- [Exercise description]: Lines after the one containing "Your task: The" are to be omitted; print exactly each line from the start of the records up to and including it.

- [Data shown]:
»»

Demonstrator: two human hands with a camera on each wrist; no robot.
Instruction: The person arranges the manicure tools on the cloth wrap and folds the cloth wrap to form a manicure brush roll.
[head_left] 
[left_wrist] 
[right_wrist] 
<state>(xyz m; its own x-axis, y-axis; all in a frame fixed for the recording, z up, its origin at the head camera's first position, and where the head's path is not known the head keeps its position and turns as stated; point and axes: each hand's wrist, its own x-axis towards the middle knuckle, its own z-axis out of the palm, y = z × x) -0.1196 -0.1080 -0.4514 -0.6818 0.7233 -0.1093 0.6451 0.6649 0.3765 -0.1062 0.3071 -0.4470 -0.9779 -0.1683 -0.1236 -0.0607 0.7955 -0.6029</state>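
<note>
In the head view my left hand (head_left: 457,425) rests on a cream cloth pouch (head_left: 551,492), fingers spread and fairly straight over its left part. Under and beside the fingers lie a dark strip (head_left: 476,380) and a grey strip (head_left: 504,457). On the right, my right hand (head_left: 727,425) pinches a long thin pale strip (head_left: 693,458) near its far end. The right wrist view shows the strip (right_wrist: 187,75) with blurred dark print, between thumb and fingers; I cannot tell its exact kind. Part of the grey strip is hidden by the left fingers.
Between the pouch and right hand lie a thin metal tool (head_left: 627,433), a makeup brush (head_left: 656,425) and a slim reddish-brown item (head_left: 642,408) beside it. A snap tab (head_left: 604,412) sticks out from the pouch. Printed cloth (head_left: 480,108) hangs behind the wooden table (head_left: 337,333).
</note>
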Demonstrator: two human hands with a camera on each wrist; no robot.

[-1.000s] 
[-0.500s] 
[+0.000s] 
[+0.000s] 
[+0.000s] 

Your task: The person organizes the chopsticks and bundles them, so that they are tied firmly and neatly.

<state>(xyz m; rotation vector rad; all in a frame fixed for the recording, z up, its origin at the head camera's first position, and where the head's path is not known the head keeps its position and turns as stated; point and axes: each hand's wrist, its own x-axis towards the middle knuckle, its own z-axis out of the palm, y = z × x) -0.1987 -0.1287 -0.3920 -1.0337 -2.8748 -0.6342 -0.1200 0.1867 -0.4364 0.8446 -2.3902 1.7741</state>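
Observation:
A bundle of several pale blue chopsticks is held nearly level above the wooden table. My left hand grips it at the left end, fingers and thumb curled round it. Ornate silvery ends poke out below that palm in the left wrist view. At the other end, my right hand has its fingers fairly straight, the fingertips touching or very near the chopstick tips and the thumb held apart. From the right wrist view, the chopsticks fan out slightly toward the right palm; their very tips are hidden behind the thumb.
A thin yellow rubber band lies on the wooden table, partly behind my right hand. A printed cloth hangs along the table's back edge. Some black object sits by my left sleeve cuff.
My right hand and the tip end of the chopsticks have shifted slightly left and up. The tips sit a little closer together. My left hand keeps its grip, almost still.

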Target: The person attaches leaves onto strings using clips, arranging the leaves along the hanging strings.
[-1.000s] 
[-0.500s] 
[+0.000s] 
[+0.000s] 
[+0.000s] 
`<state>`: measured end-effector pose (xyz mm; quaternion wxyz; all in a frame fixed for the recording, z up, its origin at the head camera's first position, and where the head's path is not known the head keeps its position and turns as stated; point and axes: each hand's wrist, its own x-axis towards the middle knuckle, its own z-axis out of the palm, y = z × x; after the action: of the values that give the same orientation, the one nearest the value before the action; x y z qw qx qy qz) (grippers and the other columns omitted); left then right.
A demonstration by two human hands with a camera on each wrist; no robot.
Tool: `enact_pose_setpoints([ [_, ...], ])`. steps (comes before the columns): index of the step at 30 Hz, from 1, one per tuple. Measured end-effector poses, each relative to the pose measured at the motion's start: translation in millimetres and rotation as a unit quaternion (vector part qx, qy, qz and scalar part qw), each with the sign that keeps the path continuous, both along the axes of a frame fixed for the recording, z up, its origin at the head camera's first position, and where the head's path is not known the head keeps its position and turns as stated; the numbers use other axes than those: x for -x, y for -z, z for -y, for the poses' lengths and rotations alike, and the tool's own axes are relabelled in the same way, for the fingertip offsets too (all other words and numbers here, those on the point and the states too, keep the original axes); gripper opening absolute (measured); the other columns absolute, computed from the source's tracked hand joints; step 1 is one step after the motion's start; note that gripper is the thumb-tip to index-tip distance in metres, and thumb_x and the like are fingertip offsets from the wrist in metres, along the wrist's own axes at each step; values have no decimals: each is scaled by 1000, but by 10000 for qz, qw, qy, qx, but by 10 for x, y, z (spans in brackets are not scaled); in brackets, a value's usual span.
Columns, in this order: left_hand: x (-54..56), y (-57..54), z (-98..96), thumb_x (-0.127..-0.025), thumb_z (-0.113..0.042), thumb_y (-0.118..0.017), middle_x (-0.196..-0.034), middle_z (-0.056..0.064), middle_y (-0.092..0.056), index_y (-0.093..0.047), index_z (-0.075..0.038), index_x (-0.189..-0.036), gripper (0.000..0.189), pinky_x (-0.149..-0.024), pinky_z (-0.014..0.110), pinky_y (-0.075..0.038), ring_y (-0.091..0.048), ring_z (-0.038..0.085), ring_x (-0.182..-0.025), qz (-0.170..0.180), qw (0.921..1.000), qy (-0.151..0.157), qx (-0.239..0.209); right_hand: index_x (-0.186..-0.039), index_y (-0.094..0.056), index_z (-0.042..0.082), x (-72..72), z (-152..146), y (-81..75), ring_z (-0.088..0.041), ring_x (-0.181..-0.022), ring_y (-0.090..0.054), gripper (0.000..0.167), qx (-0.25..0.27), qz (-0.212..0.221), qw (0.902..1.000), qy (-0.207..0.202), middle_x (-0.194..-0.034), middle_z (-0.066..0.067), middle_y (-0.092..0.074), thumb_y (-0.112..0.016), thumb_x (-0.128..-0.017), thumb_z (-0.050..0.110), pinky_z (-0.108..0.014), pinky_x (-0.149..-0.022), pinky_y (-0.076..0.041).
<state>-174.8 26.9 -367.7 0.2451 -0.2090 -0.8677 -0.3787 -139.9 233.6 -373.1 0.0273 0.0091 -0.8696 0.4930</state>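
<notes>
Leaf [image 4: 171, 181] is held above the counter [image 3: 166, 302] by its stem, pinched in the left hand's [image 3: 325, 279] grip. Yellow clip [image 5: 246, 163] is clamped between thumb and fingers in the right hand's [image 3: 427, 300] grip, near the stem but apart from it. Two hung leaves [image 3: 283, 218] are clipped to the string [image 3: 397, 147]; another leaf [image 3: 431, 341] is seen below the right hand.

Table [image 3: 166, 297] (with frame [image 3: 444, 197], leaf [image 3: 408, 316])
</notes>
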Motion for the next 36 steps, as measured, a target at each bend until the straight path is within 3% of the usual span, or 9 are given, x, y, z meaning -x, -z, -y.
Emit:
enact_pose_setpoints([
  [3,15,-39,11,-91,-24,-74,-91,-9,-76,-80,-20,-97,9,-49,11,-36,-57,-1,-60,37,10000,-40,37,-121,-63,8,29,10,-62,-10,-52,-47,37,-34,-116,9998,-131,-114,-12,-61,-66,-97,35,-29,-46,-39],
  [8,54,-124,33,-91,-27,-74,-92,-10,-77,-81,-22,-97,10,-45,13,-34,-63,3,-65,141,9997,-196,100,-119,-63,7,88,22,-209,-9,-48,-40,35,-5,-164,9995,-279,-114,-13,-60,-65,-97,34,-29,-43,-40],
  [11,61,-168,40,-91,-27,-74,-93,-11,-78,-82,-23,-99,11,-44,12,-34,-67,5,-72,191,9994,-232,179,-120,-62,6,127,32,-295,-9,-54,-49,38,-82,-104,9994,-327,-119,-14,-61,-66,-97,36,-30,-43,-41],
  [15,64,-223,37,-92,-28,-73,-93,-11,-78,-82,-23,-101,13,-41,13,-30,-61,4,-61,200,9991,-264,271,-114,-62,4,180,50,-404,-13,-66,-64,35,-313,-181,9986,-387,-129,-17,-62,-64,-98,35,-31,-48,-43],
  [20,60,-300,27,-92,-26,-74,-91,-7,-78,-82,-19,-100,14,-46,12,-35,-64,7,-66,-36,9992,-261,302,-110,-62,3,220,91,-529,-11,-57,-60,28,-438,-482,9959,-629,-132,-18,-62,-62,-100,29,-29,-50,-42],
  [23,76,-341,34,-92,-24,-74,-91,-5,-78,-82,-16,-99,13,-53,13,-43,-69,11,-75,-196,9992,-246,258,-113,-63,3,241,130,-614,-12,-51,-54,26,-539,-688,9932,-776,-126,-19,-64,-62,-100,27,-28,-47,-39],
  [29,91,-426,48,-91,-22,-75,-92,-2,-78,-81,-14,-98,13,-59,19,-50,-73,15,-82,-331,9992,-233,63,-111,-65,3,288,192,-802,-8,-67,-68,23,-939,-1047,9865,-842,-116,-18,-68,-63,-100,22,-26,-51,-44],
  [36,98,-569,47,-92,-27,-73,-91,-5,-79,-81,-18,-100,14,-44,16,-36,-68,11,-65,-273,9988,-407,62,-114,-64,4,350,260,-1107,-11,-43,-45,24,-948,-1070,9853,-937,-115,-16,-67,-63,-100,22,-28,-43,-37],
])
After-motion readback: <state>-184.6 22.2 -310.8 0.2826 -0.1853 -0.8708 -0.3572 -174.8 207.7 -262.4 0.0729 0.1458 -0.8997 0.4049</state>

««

- [Worked solution]:
Demonstrator: two human hands with a camera on each wrist; no robot.
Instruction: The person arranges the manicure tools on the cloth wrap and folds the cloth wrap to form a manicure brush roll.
[head_left] 
[left_wrist] 
[right_wrist] 
<state>(xyz m; its own x-axis, y-axis; all in a frame fixed for the recording, z up, its origin at the head camera's first position, and where the head's path is not known the head keeps its position and turns as stated; point and axes: each hand's wrist, its own x-axis towards the middle knuckle, its own z-axis out of the palm, y = z × x) -0.1196 -0.1080 -0.4514 -0.6818 0.7233 -0.1093 0.6451 0.6649 0.3765 -0.1062 0.3071 -0.4470 -0.9779 -0.1683 -0.1236 -0.0607 0.7955 -0.6029</state>
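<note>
In the head view my left hand (head_left: 457,425) rests on a cream cloth pouch (head_left: 551,492), fingers spread and fairly straight over its left part. Under and beside the fingers lie a dark strip (head_left: 476,380) and a grey strip (head_left: 504,457). On the right, my right hand (head_left: 727,425) pinches a long thin pale strip (head_left: 693,458) near its far end. The right wrist view shows the strip (right_wrist: 187,75) with blurred dark print, between thumb and fingers; I cannot tell its exact kind. Part of the grey strip is hidden by the left fingers.
Between the pouch and right hand lie a thin metal tool (head_left: 627,433), a makeup brush (head_left: 656,425) and a slim reddish-brown item (head_left: 642,408) beside it. A snap tab (head_left: 604,412) sticks out from the pouch. Printed cloth (head_left: 480,108) hangs behind the wooden table (head_left: 337,333).
</note>
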Demonstrator: two human hands with a camera on each wrist; no robot.

[-1.000s] 
[-0.500s] 
[+0.000s] 
[+0.000s] 
[+0.000s] 

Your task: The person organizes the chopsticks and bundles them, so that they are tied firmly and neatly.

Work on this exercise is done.